I spent the better part of the weekend at Montgomery Community College in Troy, NC, and came home with this utility knife. It started out as a bar of 2" ATS-34, and is 7 1/2" OAL. The handle is maple, and although it was not stabilized, after soaking in linseed oil and buffing with white rouge, I'm pleased with how it turned out. I hope to order some new tools, abrasives and other stuff this week and starting on #2, #3, etc............


----------



## JohnnyChance (Aug 29, 2011)

Nice work Tom. Looks like a neck knife-parer hybrid. Great knuckle clearance for a small knife. Should be fun to use!


----------



## SpikeC (Aug 29, 2011)

Big fun!

*as he looks down the slippery slope*


----------



## rahimlee54 (Aug 29, 2011)

Did you just find a new career Tom? Looks great man.


----------



## kalaeb (Aug 29, 2011)

Well done! Looks like it might be a great skinner.


----------



## StephanFowler (Aug 29, 2011)

awesome, who was teaching?


----------



## Eamon Burke (Aug 29, 2011)

Cool!

Were you shocked at how much grinding the face of the blade sucked...I mean, was challenging?


----------



## goodchef1 (Aug 30, 2011)

can't put my finger on it, but there's something about that design I really like.

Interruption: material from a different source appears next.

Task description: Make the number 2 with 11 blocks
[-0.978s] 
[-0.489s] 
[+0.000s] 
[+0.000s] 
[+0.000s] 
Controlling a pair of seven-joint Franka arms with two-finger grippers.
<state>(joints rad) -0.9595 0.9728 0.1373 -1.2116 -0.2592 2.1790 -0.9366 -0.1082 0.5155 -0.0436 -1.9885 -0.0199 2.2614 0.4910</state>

Might be great for deboning game birds


----------



## tgraypots (Aug 30, 2011)

Thanks guys! Yeah, I was amazed at how much grinding was required to get rid of everything that didn't look like the knife I envisioned. I didn't want to tackle too much steel my first attempt, so the blade on this is only 3 3/4. It's too wide to be considered a parer, but it's sharp, and has found a place in my kitchen, for now. The teacher was Travis Daniel, with Barry and Phillip Jones assisting. Eight students, three knowledgeable teachers, lots of individual focus. Advanced class next month, but as this is my busiest season, pottery-wise, I'm gonna have to pass. Travis, Phillip and Barry are coming over for brick oven pizza though. Jared, that's my hope


----------